Hotel-hotel yang tertekan menaruh harapan pada kebangkitan perjalanan rev

Hotel-hotel yang tertekan menaruh harapan pada kebangkitan perjalanan rev


NEW DELHI: Pemain perhotelan kelas menengah Lords Hotels & Resorts optimistis pada properti kontrak manajemen baru di Goa Selatan yang telah dibuka pada Oktober 2019. Tepat ketika properti dengan 110 kamar mulai mendapatkan pijakan di Pantai Varca, pandemi melanda .
“Pemilik (properti ini) tidak dapat membukanya kembali setelah dikunci. Tagihan listrik bulanannya saja sudah dalam jutaan dan dia memutuskan untuk menutup toko secara permanen,” kata Senior VP (operasi) Lords Rishi Puri kepada TOI.
Ini dan penangguhan operasi oleh Hyatt Regency Mumbai bukanlah kasus yang terisolasi. Federasi Asosiasi Hotel & Restoran India (FHRAI) mengatakan 40% hotel dan restoran telah ditutup secara permanen. Data pelacak industri STR menunjukkan 270 hotel bermerek (20.000 kamar) telah menghentikan sementara operasinya di India. “Jumlah perusahaan yang tutup akan naik 10-20% lagi karena gelombang kedua. Sebagian besar tidak memiliki modal kerja dan pinjaman dari bank yang menghindari risiko sulit didapat,” kata Pradeep Shetty dari FHRAI.

‘Para penyintas’ industri menggantungkan harapan mereka pada kebangkitan dalam perjalanan yang terlihat setelah meredanya gelombang kedua Covid dan berdoa agar tidak ada gelombang ketiga. Orang India yang haus liburan sudah mulai berkendara ke tujuan rekreasi terdekat.
Jaringan besar seperti Taj, Oberoi, dan Hotel ITC milik grup Tata juga bersilang tangan karena mereka telah menghabiskan cadangan yang signifikan untuk bertahan dari pandemi dan perlu mengisi kembali cadangan yang sama untuk guncangan di masa depan.
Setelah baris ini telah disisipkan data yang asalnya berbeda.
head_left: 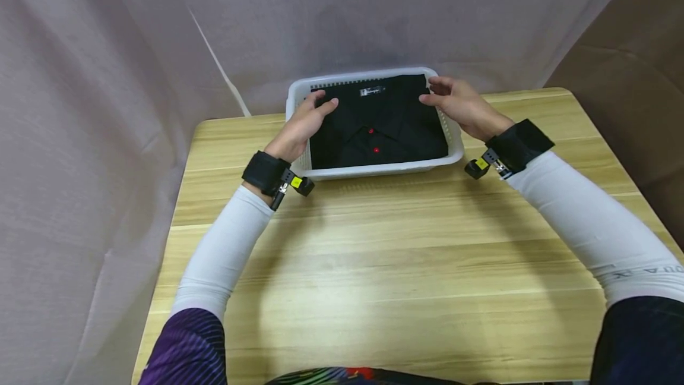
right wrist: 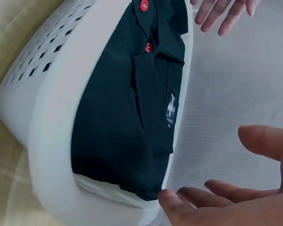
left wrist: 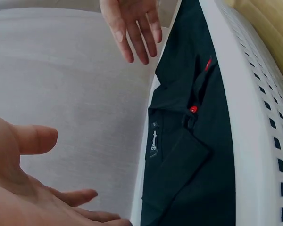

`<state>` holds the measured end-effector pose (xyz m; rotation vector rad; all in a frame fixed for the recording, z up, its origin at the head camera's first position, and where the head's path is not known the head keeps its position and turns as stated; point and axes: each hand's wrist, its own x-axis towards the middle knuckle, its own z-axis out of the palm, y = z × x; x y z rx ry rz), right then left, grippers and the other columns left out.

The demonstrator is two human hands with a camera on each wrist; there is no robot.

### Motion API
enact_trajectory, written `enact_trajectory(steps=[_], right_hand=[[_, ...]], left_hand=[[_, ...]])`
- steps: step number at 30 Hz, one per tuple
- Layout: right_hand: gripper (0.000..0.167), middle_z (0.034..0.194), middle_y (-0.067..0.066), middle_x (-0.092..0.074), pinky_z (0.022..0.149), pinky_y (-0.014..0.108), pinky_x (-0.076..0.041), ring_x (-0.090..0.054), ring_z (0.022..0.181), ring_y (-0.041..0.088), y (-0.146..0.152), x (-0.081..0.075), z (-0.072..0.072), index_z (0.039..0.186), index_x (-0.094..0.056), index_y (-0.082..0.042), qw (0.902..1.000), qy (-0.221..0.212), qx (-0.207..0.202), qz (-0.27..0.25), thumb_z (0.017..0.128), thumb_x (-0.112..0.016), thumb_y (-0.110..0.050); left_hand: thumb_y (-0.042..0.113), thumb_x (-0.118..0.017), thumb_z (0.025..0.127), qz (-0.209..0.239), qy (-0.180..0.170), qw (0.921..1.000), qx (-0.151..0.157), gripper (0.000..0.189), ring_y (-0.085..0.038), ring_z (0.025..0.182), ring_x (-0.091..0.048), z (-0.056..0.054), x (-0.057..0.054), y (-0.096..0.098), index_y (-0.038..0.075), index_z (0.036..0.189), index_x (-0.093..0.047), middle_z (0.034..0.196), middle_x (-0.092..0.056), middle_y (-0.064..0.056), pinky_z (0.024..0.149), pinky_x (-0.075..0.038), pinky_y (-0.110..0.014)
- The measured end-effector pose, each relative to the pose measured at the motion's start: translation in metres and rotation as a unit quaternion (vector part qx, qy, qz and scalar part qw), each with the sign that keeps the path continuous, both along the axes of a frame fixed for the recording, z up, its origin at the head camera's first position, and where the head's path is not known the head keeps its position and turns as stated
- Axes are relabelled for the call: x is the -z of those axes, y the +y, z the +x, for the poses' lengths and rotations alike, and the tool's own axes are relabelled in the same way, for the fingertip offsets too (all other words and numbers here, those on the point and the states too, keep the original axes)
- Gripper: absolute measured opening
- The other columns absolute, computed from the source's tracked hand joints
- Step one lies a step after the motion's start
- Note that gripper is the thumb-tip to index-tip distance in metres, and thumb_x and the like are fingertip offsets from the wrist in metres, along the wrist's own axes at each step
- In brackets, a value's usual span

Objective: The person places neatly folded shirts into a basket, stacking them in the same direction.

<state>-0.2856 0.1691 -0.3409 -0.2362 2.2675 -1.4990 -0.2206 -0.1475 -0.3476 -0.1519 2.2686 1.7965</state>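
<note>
A folded black shirt point(head_left: 369, 120) with red buttons and a collar label lies flat inside a white plastic basket point(head_left: 374, 169) with slotted walls. Over the basket's left end is my left hand point(head_left: 303, 126), its fingers spread and nothing in its grasp. At the opposite end, my right hand point(head_left: 462, 106) hovers by the rim with thumb and fingers apart, also holding nothing. In the right wrist view, fingertips point(right wrist: 172, 200) of that hand come right at the shirt's corner and the basket rim point(right wrist: 52, 141). The left wrist view shows the label point(left wrist: 153, 140) inside the collar.
The basket stands at the back of a wood-grain table point(head_left: 342, 266), close to a grey cloth curtain point(head_left: 347, 16). A brown cloth point(head_left: 630, 88) hangs at the right. Each wrist carries a black strap with a small camera point(head_left: 478, 166).
</note>
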Motion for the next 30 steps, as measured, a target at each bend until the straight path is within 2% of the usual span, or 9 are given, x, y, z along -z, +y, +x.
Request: enact_trajectory(steps=[5,9,13,16,21,26,30], right_hand=[[0.071,0.174,0.019,-0.021,0.129,0.049,-0.025,-0.024,0.159,0.032,-0.001,-0.001,0.003,0.169,-0.019,-0.004,0.9991,0.026,-0.02,0.026,0.112,-0.055,-0.028],[0.071,0.173,0.021,-0.024,0.126,0.051,-0.031,-0.03,0.156,0.035,-0.002,0.003,0.005,0.168,-0.019,-0.002,0.997,0.035,-0.049,0.049,0.112,-0.055,-0.026],[0.074,0.172,0.024,-0.022,0.127,0.054,-0.028,-0.026,0.157,0.036,-0.004,0.011,0.006,0.169,-0.017,-0.003,0.9921,0.033,-0.08,0.091,0.112,-0.056,-0.027],[0.074,0.172,0.028,-0.019,0.128,0.056,-0.024,-0.021,0.159,0.039,-0.006,0.017,0.008,0.169,-0.015,-0.002,0.9865,0.023,-0.112,0.117,0.112,-0.055,-0.028],[0.073,0.172,0.029,-0.019,0.127,0.059,-0.023,-0.019,0.159,0.042,-0.013,0.025,0.009,0.168,-0.018,-0.001,0.9776,0.006,-0.154,0.143,0.112,-0.055,-0.029],[0.07,0.171,0.026,-0.026,0.126,0.057,-0.026,-0.022,0.159,0.041,-0.026,0.031,0.005,0.166,-0.026,0.001,0.9707,0.013,-0.164,0.176,0.111,-0.057,-0.03],[0.069,0.171,0.026,-0.025,0.127,0.057,-0.025,-0.02,0.159,0.042,-0.033,0.034,0.003,0.164,-0.029,0.003,0.9684,0.009,-0.168,0.184,0.111,-0.057,-0.03]], left_hand=[[0.039,-0.052,0.113,-0.019,0.011,0.9995,0.021,0.062,-0.019,0.161,-0.019,0.002,0.001,0.0,0.013,0.166,-0.031,0.175,-0.022,-0.007,0.13,-0.021,-0.038],[0.037,-0.05,0.114,-0.031,0.011,0.9977,0.059,0.059,-0.02,0.16,-0.023,0.002,0.005,0.0,0.012,0.165,-0.034,0.173,-0.027,-0.007,0.13,-0.023,-0.04],[0.037,-0.048,0.114,-0.064,-0.011,0.9919,0.109,0.06,-0.024,0.16,-0.024,0.003,0.01,0.001,0.011,0.165,-0.033,0.172,-0.03,-0.007,0.13,-0.022,-0.044],[0.038,-0.047,0.114,-0.087,-0.032,0.9864,0.135,0.061,-0.026,0.16,-0.023,0.004,0.013,0.0,0.011,0.166,-0.031,0.173,-0.029,-0.007,0.13,-0.022,-0.046],[0.04,-0.047,0.114,-0.11,-0.048,0.9814,0.15,0.06,-0.028,0.159,-0.026,0.003,0.018,-0.001,0.011,0.165,-0.034,0.172,-0.03,-0.009,0.129,-0.025,-0.047],[0.041,-0.046,0.114,-0.122,-0.064,0.9761,0.168,0.055,-0.029,0.158,-0.028,0.001,0.022,-0.005,0.011,0.16,-0.041,0.169,-0.035,-0.009,0.128,-0.027,-0.048],[0.041,-0.046,0.114,-0.118,-0.07,0.9755,0.172,0.053,-0.031,0.158,-0.027,0.001,0.027,-0.008,0.011,0.159,-0.043,0.168,-0.036,-0.009,0.128,-0.026,-0.05]])
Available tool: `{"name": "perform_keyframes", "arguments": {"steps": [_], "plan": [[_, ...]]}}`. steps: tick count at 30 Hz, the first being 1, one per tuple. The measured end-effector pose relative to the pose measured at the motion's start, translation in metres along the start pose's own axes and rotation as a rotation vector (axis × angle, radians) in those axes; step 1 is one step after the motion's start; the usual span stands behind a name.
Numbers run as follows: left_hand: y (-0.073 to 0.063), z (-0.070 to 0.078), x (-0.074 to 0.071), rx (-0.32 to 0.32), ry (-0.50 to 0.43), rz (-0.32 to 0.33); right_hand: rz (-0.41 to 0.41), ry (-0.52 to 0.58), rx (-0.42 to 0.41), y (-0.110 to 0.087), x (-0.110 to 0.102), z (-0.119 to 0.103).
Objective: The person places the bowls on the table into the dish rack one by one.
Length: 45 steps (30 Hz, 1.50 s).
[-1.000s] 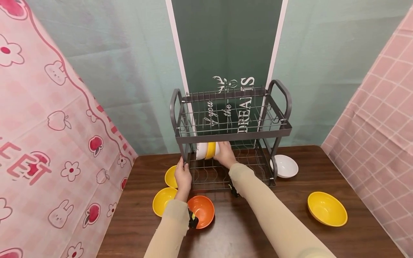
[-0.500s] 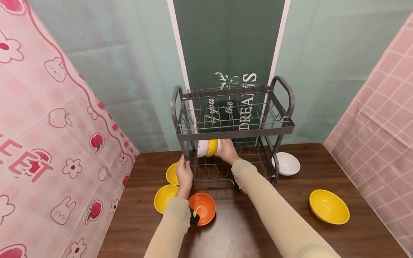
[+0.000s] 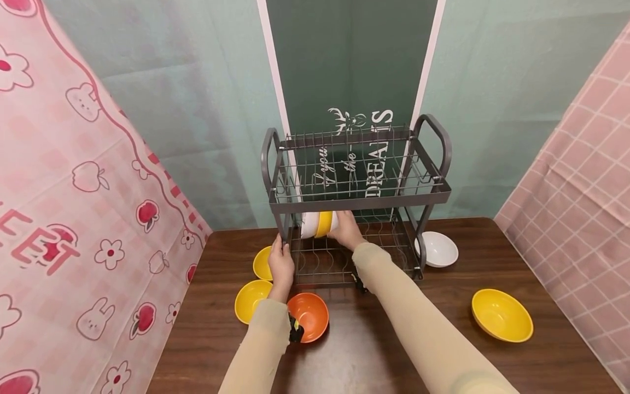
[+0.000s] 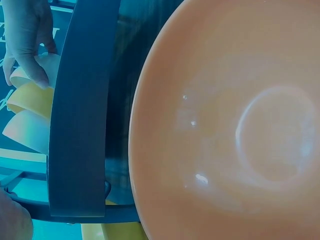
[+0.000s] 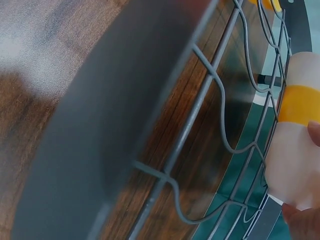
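Note:
A grey two-tier dish rack (image 3: 359,203) stands at the back of the table. My right hand (image 3: 347,230) reaches under its upper tier and holds a nested stack of bowls turned on its side over the lower tier's left part. From the hand outward come a white bowl (image 5: 290,160), a yellow bowl (image 3: 324,224) and another white bowl (image 3: 309,225). Fingers and thumb grip the nearest white one in the right wrist view. My left hand (image 3: 282,265) holds the rack's left front post; only part of it shows in the left wrist view.
Left of the rack are two yellow bowls (image 3: 250,300). An orange bowl (image 3: 311,317) sits in front, beside my left wrist. A white bowl (image 3: 438,249) stands by the rack's right side, and a yellow bowl (image 3: 502,316) lies farther right. Patterned cloths enclose the table (image 3: 389,350).
In the head view the whole scene has shifted slightly up and right. Both hands keep their grips, and the bowl stack stays in nearly the same spot on the rack.

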<state>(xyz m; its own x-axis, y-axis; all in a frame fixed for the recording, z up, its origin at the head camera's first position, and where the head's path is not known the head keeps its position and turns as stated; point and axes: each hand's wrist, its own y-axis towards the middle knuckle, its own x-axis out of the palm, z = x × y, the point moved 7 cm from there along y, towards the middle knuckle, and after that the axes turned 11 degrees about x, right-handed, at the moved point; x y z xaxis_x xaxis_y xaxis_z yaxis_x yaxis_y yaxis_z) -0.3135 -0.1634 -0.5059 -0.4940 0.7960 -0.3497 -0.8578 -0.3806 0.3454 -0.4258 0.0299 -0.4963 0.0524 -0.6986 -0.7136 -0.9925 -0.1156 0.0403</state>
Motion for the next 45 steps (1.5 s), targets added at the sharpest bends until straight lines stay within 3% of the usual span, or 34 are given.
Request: {"name": "perform_keyframes", "arguments": {"steps": [23,31,45], "plan": [[-0.001,0.002,-0.001,0.029,0.021,0.022,-0.009,0.003,0.013,0.0,0.004,0.003],[-0.001,0.002,0.0,0.021,0.032,0.016,-0.04,-0.065,0.049,-0.001,0.007,0.01],[-0.002,0.003,-0.001,0.017,0.02,0.009,-0.031,-0.107,0.015,-0.005,-0.004,0.009]]}}
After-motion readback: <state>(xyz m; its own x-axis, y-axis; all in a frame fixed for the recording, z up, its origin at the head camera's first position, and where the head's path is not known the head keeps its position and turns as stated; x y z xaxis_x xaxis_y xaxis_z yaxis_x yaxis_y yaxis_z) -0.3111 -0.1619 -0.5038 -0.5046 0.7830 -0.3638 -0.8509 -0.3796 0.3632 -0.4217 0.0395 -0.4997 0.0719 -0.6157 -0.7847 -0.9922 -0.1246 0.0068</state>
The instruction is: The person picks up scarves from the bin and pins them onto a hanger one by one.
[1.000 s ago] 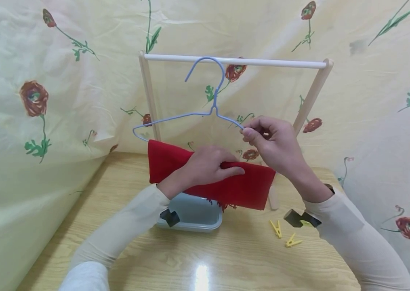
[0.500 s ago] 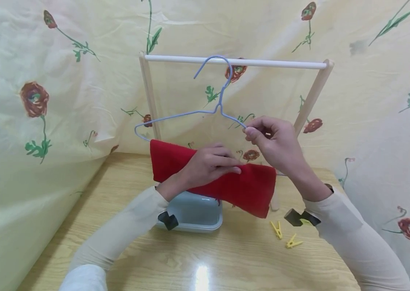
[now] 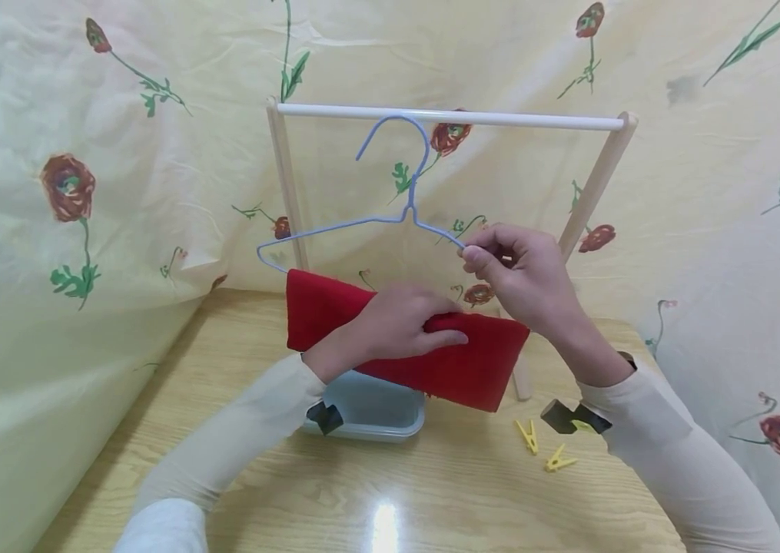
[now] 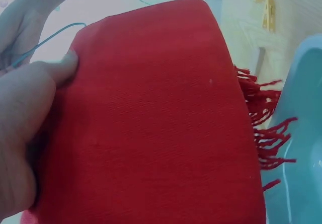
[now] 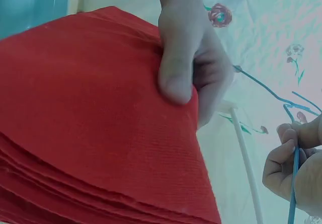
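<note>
Red cloth (image 3: 459, 376) at the head view's centre appears draped on a blue hanger (image 3: 348, 225); left hand (image 3: 399, 322) pinching the cloth, right hand (image 3: 528, 273) the hanger. Likely step: straightening; next calls for a steady hanger. Left-wrist view: fringe (image 4: 259, 100), right. Right-wrist view: folds (image 5: 75, 186), lower left.

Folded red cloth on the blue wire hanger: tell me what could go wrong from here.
The folded red cloth may slide off the blue wire hanger if the left hand lets go: the two yellow plastic clothespins in view lie on the wood-grained table. The hanger could twist, since the right hand pinches just one side of it. Slipping cloth might drop partly into the pale-blue plastic tub below.
</note>
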Demonstrator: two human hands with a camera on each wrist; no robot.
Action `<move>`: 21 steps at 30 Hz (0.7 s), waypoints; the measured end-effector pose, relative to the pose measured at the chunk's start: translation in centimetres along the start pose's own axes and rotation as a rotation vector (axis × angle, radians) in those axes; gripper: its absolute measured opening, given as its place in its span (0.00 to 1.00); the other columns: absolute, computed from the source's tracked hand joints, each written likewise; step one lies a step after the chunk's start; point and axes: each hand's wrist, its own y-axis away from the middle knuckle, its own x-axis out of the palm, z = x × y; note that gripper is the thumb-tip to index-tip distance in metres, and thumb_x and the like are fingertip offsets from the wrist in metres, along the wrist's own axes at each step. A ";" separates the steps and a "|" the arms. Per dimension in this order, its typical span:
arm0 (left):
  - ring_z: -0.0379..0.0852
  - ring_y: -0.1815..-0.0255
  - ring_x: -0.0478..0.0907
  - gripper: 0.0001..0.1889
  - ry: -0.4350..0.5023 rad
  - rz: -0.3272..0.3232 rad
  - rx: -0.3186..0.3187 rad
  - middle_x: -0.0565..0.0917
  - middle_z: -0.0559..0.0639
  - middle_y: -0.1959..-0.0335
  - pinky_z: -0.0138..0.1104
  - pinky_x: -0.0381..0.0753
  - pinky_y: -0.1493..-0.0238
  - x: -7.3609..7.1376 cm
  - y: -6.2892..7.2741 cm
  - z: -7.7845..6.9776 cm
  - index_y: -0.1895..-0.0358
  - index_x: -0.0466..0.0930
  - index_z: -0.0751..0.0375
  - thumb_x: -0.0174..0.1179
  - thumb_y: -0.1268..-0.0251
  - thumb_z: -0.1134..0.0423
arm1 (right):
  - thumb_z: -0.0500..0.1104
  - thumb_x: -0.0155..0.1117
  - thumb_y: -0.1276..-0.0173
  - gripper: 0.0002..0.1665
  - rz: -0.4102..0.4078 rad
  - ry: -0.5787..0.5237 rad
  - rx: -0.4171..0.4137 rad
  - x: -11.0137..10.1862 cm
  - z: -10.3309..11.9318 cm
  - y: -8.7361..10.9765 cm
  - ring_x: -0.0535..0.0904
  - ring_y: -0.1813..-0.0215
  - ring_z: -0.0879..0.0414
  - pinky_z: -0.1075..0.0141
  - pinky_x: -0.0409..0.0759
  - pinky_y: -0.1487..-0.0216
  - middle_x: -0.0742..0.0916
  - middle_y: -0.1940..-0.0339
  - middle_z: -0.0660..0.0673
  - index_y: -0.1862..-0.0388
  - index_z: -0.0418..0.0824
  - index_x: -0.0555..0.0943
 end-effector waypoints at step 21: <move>0.36 0.62 0.85 0.15 -0.006 -0.120 0.043 0.90 0.43 0.60 0.22 0.79 0.58 0.1 -0.2 0.1 0.49 0.89 0.52 0.69 0.33 0.51 | 0.32 0.66 0.29 0.04 0.026 0.010 -0.058 0.4 0.0 -0.1 0.82 0.70 0.58 0.71 0.84 0.70 0.86 0.68 0.41 0.60 0.31 0.86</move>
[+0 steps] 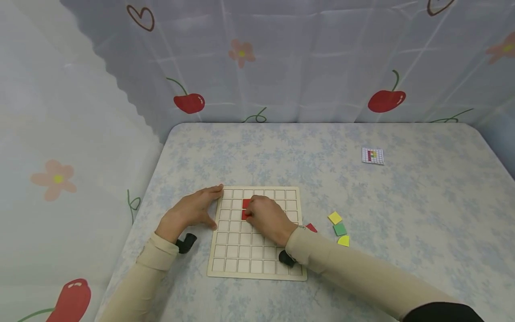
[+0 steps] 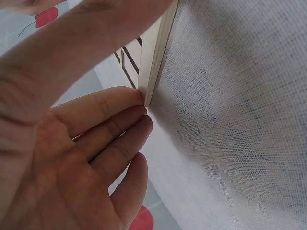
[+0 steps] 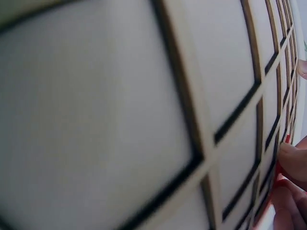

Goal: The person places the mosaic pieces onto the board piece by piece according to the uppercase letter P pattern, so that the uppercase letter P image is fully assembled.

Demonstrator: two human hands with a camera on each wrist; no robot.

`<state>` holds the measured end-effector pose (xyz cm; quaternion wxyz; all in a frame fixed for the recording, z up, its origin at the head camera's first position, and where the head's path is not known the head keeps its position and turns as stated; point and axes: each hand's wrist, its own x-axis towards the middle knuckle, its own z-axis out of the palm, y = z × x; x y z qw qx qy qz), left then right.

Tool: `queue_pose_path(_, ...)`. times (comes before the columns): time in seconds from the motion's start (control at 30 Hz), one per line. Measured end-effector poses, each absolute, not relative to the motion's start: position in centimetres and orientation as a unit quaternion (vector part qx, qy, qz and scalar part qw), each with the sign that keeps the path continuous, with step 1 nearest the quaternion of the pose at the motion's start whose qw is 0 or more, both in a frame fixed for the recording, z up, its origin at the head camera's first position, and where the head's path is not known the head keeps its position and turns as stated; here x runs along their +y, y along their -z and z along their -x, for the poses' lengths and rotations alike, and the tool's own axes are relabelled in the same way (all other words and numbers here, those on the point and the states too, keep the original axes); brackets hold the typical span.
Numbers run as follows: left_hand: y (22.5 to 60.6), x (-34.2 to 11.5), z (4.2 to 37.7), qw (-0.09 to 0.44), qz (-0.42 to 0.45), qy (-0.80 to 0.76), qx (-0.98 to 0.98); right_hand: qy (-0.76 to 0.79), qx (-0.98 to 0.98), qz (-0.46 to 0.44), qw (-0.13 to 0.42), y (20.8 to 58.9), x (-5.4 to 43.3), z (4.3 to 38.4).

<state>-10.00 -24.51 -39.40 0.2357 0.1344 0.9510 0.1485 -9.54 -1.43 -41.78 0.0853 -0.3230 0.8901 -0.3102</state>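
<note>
A wooden grid board (image 1: 208, 273) with square cells lies on the table. My left hand (image 1: 193, 209) is spread at its left edge, with the fingers near the top corner and the thumb lower down. In the left wrist view, the left fingertips (image 2: 140, 97) touch the board's corner (image 2: 149, 86). Over the upper middle cells, my right hand (image 1: 268, 218) pinches a red square tile (image 1: 243, 215), partly hidden by the fingers. Another red tile (image 1: 246, 203) sits in the cell just above. The right wrist view shows red beside the right thumb (image 3: 293, 160).
Right of the board lie a yellow square tile (image 1: 335, 218), a green square tile (image 1: 339, 229) and a yellow rounded tile (image 1: 344, 241). A red piece (image 1: 311, 227) shows partly beside the right sleeve. Farther back is a small pattern card (image 1: 372, 156).
</note>
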Motion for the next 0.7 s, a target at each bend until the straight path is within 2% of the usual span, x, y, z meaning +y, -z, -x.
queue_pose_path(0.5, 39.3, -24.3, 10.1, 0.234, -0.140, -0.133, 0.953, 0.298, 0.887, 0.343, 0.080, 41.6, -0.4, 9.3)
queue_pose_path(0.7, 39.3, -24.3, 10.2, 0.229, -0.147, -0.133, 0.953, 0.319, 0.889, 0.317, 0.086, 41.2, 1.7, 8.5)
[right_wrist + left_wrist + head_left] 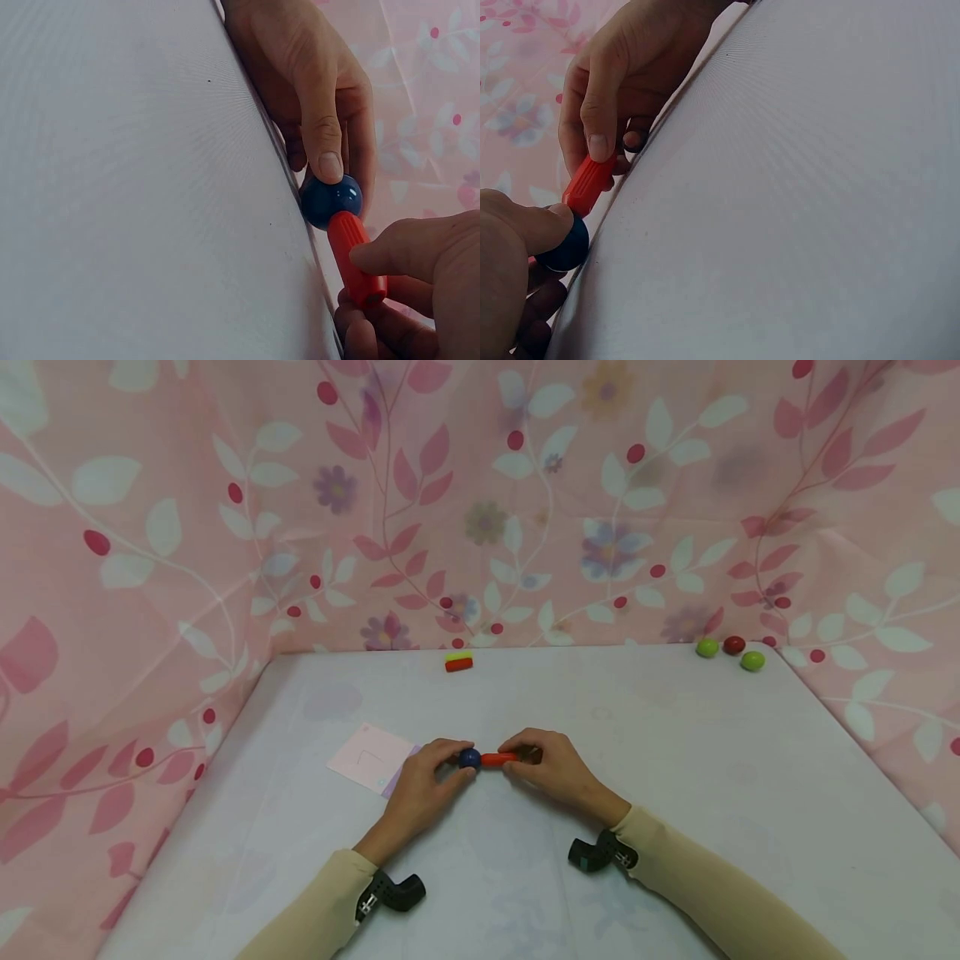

Induk Taj, Indian Hotels Company (IHCL) melaporkan kerugian Rs 720 crore di FY21 dengan pendapatan turun 62% menjadi Rs1.740 crore.
India saat ini memiliki 1,4 lakh bermerek dan lebih dari 26 lakh kamar hotel tidak bermerek, menurut layanan konsultasi perhotelan Hotelivate, yang menempatkan utang gabungan sektor ini pada Rs 50.000 crore.
Pelanggaran kontrak akan semakin mengarah pada perselisihan antara pemilik properti dan operator (merek yang meminjamkan namanya ke properti). Hotelivate memperkirakan total pendapatan yang biasanya dihasilkan oleh sektor bermerek dan terorganisir India adalah sekitar Rs 37.000 crore dan hilangnya pendapatan tahun lalu bisa antara Rs11.000 dan 30.000 crore.
Dalam situasi seperti itu, beberapa pemilik aset dan investor di bawah tekanan keuangan akan mencari jalan keluar atau mengurangi utang yang akan mempercepat M&A (merger & akuisisi), kata Mandeep Lamba, presiden perusahaan jasa real estat HVS Anarock (Asia Selatan).
Kehilangan pekerjaan dan pemotongan gaji telah memukul industri ini dengan buruk. “25-33% orang yang bekerja di sektor ini telah kehilangan pekerjaan dan beberapa dapat diberhentikan secara permanen,” kata seorang pengusaha hotel.
Pra-Covid India digunakan untuk menarik sekitar satu crore kedatangan turis asing (FTA) setiap tahun. “Selama 2020, FTA berjumlah sekitar 27 lakh dibandingkan dengan hampir 1,1 crore pada 2019,” menurut laporan tahunan FY21 IHCL.
FHRAI mengatakan, sejak April 2021 pendapatan belum menembus 8-10% dari level April 2019. Tarif hotel membutuhkan waktu lama untuk naik setelah peristiwa angsa hitam. “Covid telah mendorong kembali keramahtamahan empat tahun dalam hal hunian dan lima tahun dalam hal tarif,” kata pendiri Hotelivate, Manav Thadani.
Mengingat masa pemulihan yang lama, masih harus dilihat semua hotel mana yang akan bertahan. Hotel yang dijalankan di properti yang dimiliki oleh kelompok yang terdiversifikasi dengan rasio utang-ekuitas yang menguntungkan akan muncul dari badai yang sempurna ini.